Мы были с ним одних лет, оба печальны, потому что он болен, а я в изгнании; притом я оказал экипажу услугу, которая расположила ко мне всех бывших на корабле; все это нас сблизило, и мы скоро подружились.
Этот молодой грек был сын богатого смирнского купца, который года три назад умер. Мать, видя, что он слаб, и, думая, что ему нужно рассеяние, отправила его в Константинополь управлять конторою, которую муж ее завел там в последние годы своей жизни. Но молодой человек пробыл там только два месяца и, чувствуя себя все хуже, решился возвратиться к родным. Что касается до его болезни, которую он называл на французском наречии il sottile malo, то я тотчас увидел, что это легочная чахотка, достигшая уже второго периода.

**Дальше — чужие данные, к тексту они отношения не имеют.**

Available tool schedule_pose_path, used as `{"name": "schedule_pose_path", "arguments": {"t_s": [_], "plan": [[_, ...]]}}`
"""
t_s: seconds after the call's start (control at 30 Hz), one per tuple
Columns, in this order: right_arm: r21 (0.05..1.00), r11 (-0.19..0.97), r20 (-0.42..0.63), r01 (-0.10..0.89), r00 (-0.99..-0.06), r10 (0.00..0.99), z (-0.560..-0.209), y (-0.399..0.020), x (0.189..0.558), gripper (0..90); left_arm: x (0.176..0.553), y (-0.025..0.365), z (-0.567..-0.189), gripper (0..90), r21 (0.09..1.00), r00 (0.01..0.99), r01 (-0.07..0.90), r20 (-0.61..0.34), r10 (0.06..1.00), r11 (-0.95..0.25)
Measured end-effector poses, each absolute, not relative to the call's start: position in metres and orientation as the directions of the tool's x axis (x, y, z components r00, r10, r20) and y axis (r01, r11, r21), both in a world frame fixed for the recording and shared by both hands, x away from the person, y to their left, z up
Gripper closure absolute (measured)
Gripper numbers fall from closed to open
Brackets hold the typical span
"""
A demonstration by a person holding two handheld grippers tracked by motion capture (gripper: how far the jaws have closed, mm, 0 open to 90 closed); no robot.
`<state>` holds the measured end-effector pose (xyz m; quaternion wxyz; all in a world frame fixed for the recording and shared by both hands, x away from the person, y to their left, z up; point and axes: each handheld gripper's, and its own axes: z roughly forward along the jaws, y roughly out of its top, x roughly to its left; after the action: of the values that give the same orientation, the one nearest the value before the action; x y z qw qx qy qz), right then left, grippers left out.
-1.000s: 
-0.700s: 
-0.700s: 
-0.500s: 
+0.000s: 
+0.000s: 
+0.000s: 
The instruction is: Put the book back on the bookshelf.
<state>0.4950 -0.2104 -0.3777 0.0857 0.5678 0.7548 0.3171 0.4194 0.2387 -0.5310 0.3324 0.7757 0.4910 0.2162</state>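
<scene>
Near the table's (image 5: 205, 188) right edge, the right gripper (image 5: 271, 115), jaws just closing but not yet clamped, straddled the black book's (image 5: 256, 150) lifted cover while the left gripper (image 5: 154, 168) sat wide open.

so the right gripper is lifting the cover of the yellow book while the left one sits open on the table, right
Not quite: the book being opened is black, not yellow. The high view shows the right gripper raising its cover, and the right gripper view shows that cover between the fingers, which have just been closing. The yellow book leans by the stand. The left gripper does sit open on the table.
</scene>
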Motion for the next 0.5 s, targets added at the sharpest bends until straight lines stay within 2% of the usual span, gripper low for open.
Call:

Мы проговорили с ним с четверть часа, и я уже знал все подробности его жизни. Я со своей стороны рассказал ему то, что мне уже не нужно было скрывать, потому что я был вне опасности, то есть ссору мою с Борком, нашу дуэль и смерть его, которая заставила меня покинуть службу. Грек тотчас с милою доверчивостью юности предложил мне прожить несколько времени у них в доме, уверяя, что после услуги, которую я оказал ему, меня примут там как родного. Я принял это предложение с таким же простодушием, с каким оно было сделано, и тогда только мы наконец вздумали спросить друг у друга, как кого зовут. Его имя было Эммануиль Апостоли.